Datar Cancer Genetics Europe GmbH, Eckersdorf, Germany.
Front Med (Lausanne). 2022 Jun 3;9:841441. doi: 10.3389/fmed.2022.841441. eCollection 2022.
Neuroendocrine breast cancer (NEBC) is a rare entity accounting for <0.1% of all breast carcinomas and <0.1% of all neuroendocrine carcinomas. In most cases treatment strategies in NEBC are empirical in absence of prospective trial data on NEBC cohorts. Herein, we present two case reports diagnosed with anaplastic and small cell NEBC. After initial therapies failed, comprehensive tumor profiling was applied, leading to individualized treatment options for both patients. In both patients, targetable alterations of the PI3K/AKT/mTOR pathway were found, including a PIK3CA mutation itself and an STK11 mutation that negatively regulates the mTOR complex. The epicrisis of the two patients exemplifies how to manage rare and difficult to treat cancers and how new diagnostic tools contribute to medical management.

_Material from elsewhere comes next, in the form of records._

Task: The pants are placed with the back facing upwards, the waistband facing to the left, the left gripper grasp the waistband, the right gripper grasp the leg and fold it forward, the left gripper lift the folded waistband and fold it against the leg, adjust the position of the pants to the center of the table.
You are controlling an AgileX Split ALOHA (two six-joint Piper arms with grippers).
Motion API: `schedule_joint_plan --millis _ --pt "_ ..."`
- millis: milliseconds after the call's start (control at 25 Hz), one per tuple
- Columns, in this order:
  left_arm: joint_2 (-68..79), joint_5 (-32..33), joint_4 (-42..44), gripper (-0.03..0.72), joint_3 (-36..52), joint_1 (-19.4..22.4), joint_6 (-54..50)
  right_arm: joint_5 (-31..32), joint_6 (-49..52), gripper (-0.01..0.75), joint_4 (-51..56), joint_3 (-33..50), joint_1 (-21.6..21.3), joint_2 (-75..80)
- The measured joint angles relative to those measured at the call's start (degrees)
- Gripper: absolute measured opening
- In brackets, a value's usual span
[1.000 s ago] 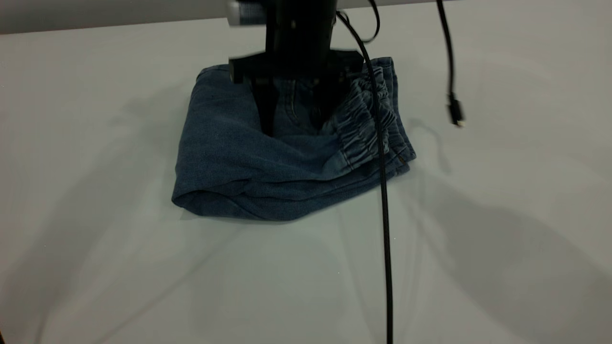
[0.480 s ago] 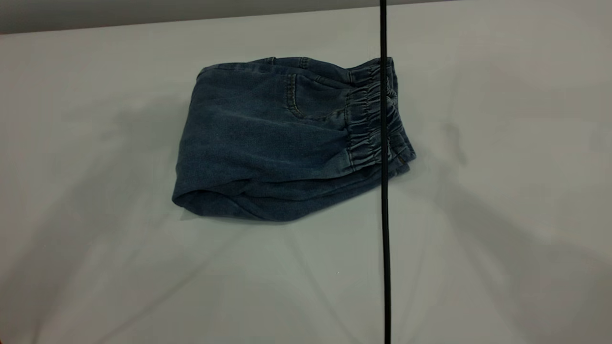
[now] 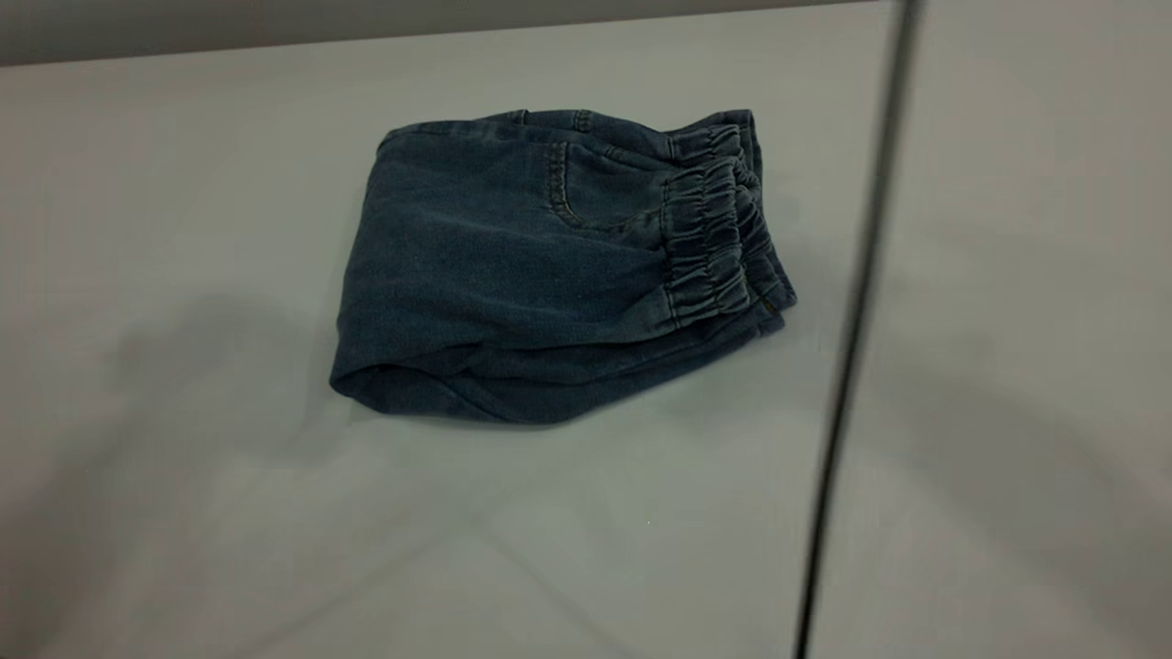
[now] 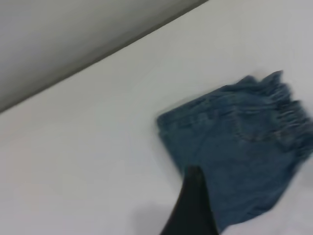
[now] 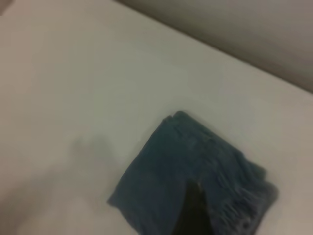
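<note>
End effector, left (image 4: 193,205): only a dark tip of it shows in the left wrist view, in front of the near edge of the pants (image 4: 239,147). How wide it stands cannot be told. It holds nothing.

End effector, right (image 5: 195,210): likewise one dark, blurred part in the right wrist view, lying over the middle of the pants (image 5: 171,171). Its opening cannot be told either. It holds nothing.

Exterior view: nothing touches the pants (image 3: 494,275). They lie folded into a compact, roughly square bundle on the tabletop (image 3: 183,513), a little toward 12 o'clock from the middle of the view and slightly to the 9 o'clock side.

Waistband (image 3: 710,243): gathered and ruched, it lies on top along the 3 o'clock edge of the bundle, with further denim layers stacked under it.

A rounded fold forms the edge from 9 o'clock to 6 o'clock. A curved line of pocket stitching (image 3: 560,188) shows on the upper face toward 12 o'clock. No print is on show.

Cable (image 3: 856,302): thin, black and blurred, it crosses the exterior view from 12 o'clock down to 6 o'clock, on the 3 o'clock side of the pants and apart from them.

Soft grey shadows lie on the tabletop at 9 o'clock and at 4 o'clock.
</note>
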Motion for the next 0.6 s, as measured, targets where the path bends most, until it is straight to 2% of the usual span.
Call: schedule_joint_plan --millis 240,440,600 --pt "-10.1 -0.1 -7.9 0.507 8.8 0.0 -2.4 -0.8 0.1 0.483 -3.8 18.8 0.0 -23.4" --pt "-20.5 0.0 -8.2 0.507 19.7 0.0 -6.6 -9.5 5.3 0.483 -4.6 37.1 0.0 -45.4" --pt "-29.6 0.0 -8.3 0.507 27.0 0.0 -8.5 -10.1 6.4 0.483 -6.1 48.6 0.0 -60.8"
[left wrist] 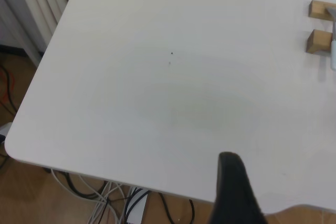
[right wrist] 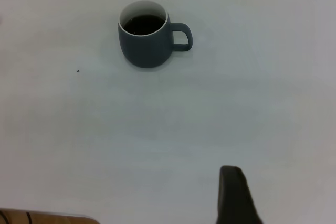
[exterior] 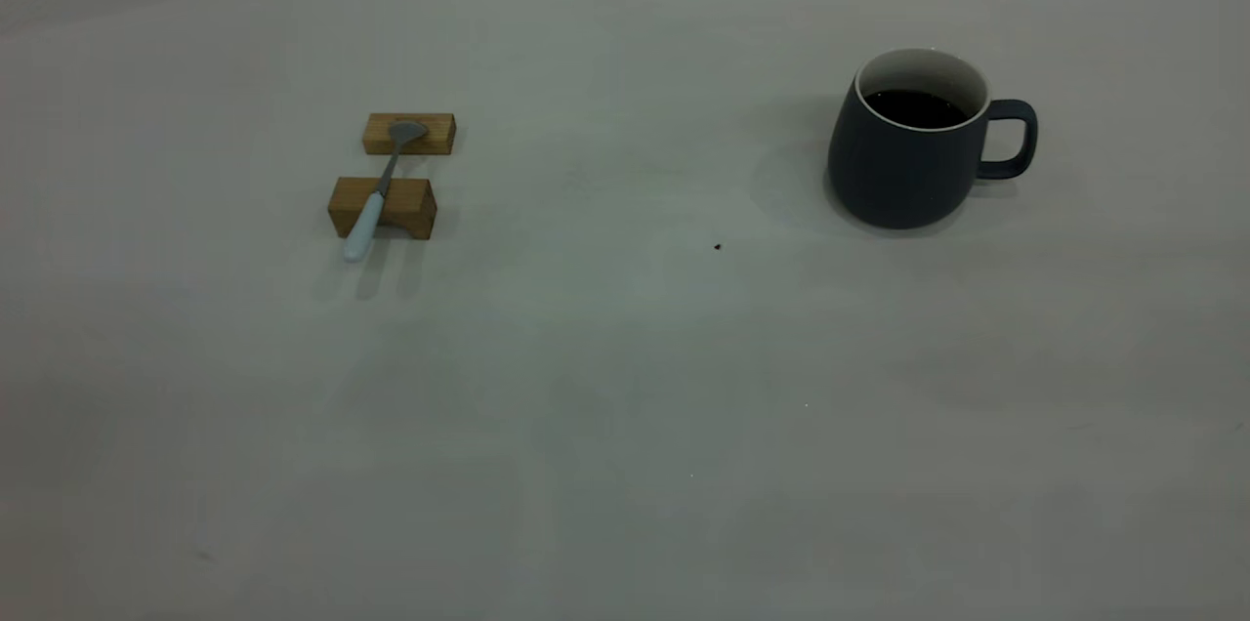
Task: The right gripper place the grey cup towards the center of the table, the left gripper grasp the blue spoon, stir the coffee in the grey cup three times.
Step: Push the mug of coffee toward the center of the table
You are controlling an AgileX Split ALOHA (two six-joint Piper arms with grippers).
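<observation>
Well, the table (exterior: 625, 387) carries the grey cup (exterior: 903, 157) upright, far right of the two wooden blocks (exterior: 383, 207), handle turned away from them, coffee (exterior: 914, 107) inside. Across both blocks lies the blue spoon (exterior: 379, 193), bowl on the farther block, handle overhanging the nearer one. Only the wrist views show a dark finger each, left gripper (left wrist: 233, 192) and right gripper (right wrist: 233, 195); I cannot tell whether either is spread or closed.
</observation>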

神经内分泌乳腺癌(NEBC)是一种罕见的疾病,占所有乳腺癌的比例不到0.1%,占所有神经内分泌癌的比例也不到0.1%。在大多数情况下,由于缺乏关于NEBC队列的前瞻性试验数据,NEBC的治疗策略是经验性的。在此,我们报告两例诊断为间变性和小细胞NEBC的病例。初始治疗失败后,进行了全面的肿瘤分析,为两名患者都带来了个体化的治疗方案。在两名患者中,均发现了PI3K/AKT/mTOR通路的可靶向改变,包括PIK3CA基因本身的突变以及对mTOR复合物起负调节作用的STK11突变。这两名患者的病例总结例证了如何管理罕见且难治的癌症,以及新的诊断工具如何有助于医疗管理。